__EXERCISE BRIEF__.
Beginning with the line below that contains "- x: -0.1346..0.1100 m" and ending with the line that contains "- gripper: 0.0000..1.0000", copy every line exactly. Copy nothing else.

__GIVEN ENTRIES__.
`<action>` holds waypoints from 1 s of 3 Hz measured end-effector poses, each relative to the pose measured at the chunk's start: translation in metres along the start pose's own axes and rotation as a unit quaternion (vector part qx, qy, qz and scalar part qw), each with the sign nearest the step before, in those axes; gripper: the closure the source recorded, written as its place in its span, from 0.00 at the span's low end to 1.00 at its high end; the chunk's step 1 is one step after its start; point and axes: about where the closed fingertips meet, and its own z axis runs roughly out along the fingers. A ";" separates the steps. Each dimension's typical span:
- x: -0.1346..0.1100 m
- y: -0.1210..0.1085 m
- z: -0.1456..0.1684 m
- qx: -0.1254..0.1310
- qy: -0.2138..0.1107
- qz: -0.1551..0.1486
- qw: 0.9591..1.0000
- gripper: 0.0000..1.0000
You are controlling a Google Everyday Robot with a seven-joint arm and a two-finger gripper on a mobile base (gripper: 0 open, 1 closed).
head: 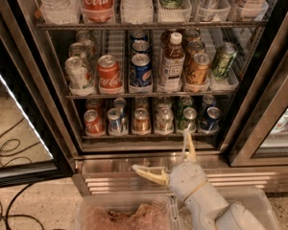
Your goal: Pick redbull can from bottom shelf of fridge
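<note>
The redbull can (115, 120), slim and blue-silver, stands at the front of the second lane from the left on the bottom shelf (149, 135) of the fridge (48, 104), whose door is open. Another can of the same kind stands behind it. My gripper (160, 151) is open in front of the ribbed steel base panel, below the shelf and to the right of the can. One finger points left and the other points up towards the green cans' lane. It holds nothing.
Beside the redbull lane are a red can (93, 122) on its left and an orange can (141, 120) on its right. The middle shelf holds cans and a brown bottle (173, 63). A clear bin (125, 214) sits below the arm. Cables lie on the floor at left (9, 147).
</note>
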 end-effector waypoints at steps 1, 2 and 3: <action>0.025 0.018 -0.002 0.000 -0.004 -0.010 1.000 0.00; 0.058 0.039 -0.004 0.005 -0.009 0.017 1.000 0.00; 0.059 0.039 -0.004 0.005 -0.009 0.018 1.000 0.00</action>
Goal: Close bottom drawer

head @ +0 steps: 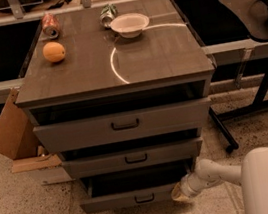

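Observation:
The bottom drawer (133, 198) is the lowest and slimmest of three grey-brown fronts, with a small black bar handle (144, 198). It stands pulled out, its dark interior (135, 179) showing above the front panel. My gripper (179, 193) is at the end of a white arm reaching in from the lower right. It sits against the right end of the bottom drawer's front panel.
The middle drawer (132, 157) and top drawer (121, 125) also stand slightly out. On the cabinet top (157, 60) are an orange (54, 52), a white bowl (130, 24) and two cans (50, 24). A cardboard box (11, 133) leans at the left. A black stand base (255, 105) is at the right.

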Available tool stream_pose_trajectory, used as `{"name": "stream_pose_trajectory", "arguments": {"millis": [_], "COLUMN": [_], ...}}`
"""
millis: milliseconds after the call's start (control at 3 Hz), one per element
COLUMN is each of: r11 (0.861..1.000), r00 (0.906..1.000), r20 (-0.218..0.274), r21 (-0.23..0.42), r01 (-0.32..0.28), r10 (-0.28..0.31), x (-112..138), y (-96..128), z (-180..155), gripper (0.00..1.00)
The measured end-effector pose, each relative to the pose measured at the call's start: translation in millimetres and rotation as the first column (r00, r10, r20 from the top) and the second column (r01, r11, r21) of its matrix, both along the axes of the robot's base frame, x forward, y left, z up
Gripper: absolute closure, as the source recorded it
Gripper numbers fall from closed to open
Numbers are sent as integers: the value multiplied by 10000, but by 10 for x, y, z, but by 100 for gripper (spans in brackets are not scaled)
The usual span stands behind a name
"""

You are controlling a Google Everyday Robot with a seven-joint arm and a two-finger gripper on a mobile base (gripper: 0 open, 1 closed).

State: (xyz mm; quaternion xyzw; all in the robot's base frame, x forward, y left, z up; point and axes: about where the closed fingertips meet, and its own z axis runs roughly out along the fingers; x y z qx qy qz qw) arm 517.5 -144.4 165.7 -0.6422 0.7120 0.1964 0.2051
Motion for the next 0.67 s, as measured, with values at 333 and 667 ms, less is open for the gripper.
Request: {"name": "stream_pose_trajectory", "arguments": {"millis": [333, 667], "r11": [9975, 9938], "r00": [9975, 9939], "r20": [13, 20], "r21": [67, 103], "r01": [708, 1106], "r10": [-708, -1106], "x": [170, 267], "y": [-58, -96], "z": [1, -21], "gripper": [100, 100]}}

__EXERCISE OUTPUT__.
- x: -0.1346..0.1100 m
- y: -0.1210..0.1085 m
- z: -0.1456..0.1684 m
- qx: -0.1254..0.1310
- qy: -0.2138..0.1107
- qz: -0.1551..0.1486
- qw: 0.9591..1.0000
- gripper: 0.0000..1.0000

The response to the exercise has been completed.